Waiting for the results was agonizing. Caleb’s brother, Ian, came to visit us during this interminable period. At one point we were walking to a restaurant, and I told Ian, “Our daughter is going to have Down syndrome. I just want you to know now so that you aren’t surprised and so that you have time to get used to the idea. She is going to have Down syndrome.” Ian said that he would take 1/100 odds “any day of the week and twice on Sunday”. Caleb said that I freaked his brother out and that I shouldn’t say anything until we got the results. The chance was so small, after all. I told him that I knew our girl was going to have Down syndrome. Just like I knew she was going to be a girl. I couldn’t explain it. I just knew.

The morning after Christmas, we were at my parents’ house. I realized that I had forgotten my phone downstairs, so I asked Caleb to go get it while I went to the bathroom. We were expecting the call any day now. Sure enough, as soon as he grabbed my phone, it started ringing. It was Tufts Medical Center. As I walked out of the bathroom, I heard Caleb ask the caller to please hold on a minute while he got me on the line. We sat down in the kitchen together and put the phone on speaker.

The anticipation in the room was palpable. I could feel my whole body tingling.

Caleb and I held hands while we heard our genetic counselor say, “we got the results back and they were positive for Down syndrome”. At this point, Caleb and I both tried our hardest to keep it together for the rest of the phone conversation. Our genetic counselor talked to us about our options. We still had time to terminate the pregnancy. We told her that we did not want to go that route. She mentioned that there were support groups. We had the option of meeting families who had children with Down syndrome, etc. It was all very overwhelming. When we hung up the phone, we both burst into tears.

Down syndrome doesn’t happen to 23 year old newlyweds. At least that’s what we thought. Before our daughter’s anatomy scan, Down syndrome was not on our minds at all. It was something that happened to older parents. For us, it was a non-issue. It didn’t exist.
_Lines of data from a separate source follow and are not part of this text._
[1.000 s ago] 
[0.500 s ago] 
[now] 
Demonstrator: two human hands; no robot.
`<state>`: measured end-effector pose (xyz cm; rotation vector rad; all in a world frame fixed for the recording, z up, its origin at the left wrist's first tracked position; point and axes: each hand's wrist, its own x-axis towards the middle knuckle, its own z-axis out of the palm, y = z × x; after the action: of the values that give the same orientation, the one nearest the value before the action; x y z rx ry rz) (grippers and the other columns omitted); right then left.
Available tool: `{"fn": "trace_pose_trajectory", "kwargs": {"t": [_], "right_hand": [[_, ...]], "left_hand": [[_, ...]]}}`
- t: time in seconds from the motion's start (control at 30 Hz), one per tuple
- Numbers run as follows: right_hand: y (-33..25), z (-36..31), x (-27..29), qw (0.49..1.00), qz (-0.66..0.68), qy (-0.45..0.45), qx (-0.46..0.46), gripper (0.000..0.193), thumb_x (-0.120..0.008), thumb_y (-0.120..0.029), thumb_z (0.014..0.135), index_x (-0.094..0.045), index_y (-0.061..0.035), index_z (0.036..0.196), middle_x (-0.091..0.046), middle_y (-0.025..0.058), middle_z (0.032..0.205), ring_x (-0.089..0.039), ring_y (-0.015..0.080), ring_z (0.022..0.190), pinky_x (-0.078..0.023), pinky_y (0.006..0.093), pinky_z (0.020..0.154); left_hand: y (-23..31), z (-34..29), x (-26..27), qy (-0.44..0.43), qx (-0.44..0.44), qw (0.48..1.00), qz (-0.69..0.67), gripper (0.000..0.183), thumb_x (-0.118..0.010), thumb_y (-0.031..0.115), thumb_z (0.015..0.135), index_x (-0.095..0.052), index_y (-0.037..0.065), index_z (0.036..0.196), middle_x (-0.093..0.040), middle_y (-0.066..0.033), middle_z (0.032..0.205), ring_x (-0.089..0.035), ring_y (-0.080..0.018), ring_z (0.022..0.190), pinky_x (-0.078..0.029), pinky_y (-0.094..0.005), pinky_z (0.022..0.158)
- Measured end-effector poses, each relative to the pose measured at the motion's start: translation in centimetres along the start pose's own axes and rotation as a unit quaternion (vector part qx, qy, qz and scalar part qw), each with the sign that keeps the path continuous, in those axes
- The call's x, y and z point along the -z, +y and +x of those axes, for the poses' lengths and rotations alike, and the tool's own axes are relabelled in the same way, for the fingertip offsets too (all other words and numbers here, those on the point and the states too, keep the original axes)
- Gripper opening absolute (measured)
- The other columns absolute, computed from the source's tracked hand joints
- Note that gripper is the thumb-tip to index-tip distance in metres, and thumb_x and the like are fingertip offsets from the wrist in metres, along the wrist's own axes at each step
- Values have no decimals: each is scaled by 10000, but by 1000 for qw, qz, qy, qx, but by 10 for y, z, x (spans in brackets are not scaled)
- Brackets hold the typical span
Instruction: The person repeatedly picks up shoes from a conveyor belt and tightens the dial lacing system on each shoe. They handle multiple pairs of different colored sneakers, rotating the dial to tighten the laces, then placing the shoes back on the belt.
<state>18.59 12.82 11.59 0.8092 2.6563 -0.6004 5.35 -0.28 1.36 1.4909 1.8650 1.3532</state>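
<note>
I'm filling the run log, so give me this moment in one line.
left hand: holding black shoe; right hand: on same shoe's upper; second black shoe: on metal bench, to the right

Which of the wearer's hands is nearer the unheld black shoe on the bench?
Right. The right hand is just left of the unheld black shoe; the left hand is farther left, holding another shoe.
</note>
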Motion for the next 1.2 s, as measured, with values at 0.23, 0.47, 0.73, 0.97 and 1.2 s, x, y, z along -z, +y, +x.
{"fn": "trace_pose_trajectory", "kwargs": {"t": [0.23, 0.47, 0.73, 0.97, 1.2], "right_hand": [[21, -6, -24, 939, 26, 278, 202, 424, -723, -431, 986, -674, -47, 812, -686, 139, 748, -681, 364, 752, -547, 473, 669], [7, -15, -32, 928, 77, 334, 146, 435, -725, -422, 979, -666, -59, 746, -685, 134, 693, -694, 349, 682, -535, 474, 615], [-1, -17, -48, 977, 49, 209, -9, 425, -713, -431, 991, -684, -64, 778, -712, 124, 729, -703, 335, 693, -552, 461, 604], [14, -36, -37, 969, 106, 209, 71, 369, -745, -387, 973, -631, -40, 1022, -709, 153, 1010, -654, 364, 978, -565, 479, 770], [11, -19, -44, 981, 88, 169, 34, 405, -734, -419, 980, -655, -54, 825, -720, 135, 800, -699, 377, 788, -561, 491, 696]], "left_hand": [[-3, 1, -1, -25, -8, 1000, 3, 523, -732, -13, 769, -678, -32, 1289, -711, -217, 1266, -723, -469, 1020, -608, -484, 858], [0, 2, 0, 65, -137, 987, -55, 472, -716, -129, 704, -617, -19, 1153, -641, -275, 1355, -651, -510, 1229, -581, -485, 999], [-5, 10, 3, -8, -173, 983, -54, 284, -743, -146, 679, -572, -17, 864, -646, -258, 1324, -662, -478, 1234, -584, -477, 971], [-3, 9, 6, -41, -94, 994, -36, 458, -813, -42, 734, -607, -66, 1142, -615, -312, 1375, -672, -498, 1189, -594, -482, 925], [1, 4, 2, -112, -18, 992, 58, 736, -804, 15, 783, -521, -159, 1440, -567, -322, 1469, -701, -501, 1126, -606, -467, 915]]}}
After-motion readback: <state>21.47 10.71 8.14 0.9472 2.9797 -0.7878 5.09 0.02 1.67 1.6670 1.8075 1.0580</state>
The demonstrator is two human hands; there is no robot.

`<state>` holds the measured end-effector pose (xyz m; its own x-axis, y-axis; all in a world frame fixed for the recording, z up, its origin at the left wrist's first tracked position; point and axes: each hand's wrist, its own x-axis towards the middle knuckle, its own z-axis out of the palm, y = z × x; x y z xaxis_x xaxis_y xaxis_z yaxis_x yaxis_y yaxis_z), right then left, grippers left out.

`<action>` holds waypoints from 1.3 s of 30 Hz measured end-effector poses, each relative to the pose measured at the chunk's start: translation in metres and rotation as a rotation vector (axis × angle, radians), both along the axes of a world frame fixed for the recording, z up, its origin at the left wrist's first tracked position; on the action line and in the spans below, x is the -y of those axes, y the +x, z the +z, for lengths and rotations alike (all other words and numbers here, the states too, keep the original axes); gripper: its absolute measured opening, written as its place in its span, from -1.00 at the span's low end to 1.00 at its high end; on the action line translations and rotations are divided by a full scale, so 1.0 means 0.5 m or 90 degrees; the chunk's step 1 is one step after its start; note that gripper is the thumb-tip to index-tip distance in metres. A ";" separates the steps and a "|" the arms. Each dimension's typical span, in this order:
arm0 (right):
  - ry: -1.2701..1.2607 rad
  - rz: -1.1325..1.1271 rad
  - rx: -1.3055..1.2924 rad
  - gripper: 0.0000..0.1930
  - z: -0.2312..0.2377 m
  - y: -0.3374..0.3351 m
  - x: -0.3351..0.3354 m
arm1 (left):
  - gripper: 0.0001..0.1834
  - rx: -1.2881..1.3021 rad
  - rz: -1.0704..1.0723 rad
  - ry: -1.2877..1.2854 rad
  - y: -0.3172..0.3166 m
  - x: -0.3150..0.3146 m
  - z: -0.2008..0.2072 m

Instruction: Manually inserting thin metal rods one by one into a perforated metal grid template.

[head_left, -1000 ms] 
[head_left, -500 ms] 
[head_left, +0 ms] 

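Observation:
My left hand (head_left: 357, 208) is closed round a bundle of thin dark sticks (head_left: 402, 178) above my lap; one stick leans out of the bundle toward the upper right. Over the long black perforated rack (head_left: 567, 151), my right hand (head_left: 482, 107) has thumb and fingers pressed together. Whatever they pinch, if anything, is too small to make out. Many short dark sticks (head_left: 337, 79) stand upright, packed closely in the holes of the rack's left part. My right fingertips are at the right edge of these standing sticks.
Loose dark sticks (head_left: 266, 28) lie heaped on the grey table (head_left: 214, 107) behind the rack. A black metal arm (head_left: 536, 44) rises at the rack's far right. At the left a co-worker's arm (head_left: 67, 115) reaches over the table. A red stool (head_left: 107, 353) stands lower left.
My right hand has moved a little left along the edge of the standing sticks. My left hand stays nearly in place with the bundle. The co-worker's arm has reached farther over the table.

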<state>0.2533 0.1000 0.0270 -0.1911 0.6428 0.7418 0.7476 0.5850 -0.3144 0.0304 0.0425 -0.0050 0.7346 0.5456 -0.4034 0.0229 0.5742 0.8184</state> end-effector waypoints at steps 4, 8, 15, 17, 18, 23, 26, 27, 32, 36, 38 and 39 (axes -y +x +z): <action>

After we recovered from the wave of crushing sadness (which only lasted a few days) , I sprang into action. I decided that I was going to learn everything and anything about Down syndrome. I became a sponge. I ordered books, subscribed to blogs, reached out to the Massachusetts Down Syndrome Congress and the Maine Down Syndrome Network. I was unstoppable.

We were not going to hide from this during my pregnancy, and we certainly were not going to hide our daughter once she was born. I wanted to be able to show her off, just like any other mommy wants to show off her new baby! I wanted our loved ones to greet her with tears of joy, not tears of sadness. I wanted people to see that our experience raising Rosalie was not going to be a whole lot different from their experiences raising their own children.

In order to share the news with our friends and distant family, I wrote a post on our blog about Rosalie’s diagnosis. The support we received was astounding. I received messages of encouragement from people I barely knew. I made friends with strangers who have children with Down syndrome. Our own family rallied around us. It brought us so much comfort to feel surrounded by such love and acceptance.

On April 27th, 2013, our sweet daughter, Rosalie, was born. Thanks in part to our prenatal testing; I am happy to say that it was the best day of my life. When I looked at her the first time, I didn’t see Down syndrome. I saw my beautiful baby girl.

Caleb and I were mentally prepared for potential health problems (children with Down syndrome are more susceptible to feeding problems, heart problems, hearing problems, vision problems, digestive problems, cancer, etc.), but they never came! Aside from two tiny holes in her heart and some minor hip dysplasia, she was as healthy as a horse.

We’re not going to let a little thing like Down syndrome get in the way of Rosalie having a happy and fulfilling life.

At just under 6 months old, she is already changing hearts and minds. I can’t wait to see what the future has in store for my exceptional daughter. ~ Melissa 

Melissa, thank you for being you. For being strong and brave. Rosalie is perfect for you and Caleb... God couldn't have done any better.

 

October, 2013 Down Syndrome Awareness... Day 22

Down Syndrome Awareness Month... Day 22

This post will show a side of me that I'm not proud of. Vanity.

This post will be vanity at its very best.

You have been warned.

We received the news that Josh would be of the male variety at our 20 week ultrasound. That same week, I began shopping. I love a good deal and I love nice clothes (you can blame my mother… THAT woman likes to shop). I found some great things. Really cute. Stylish. Great baby boy clothes.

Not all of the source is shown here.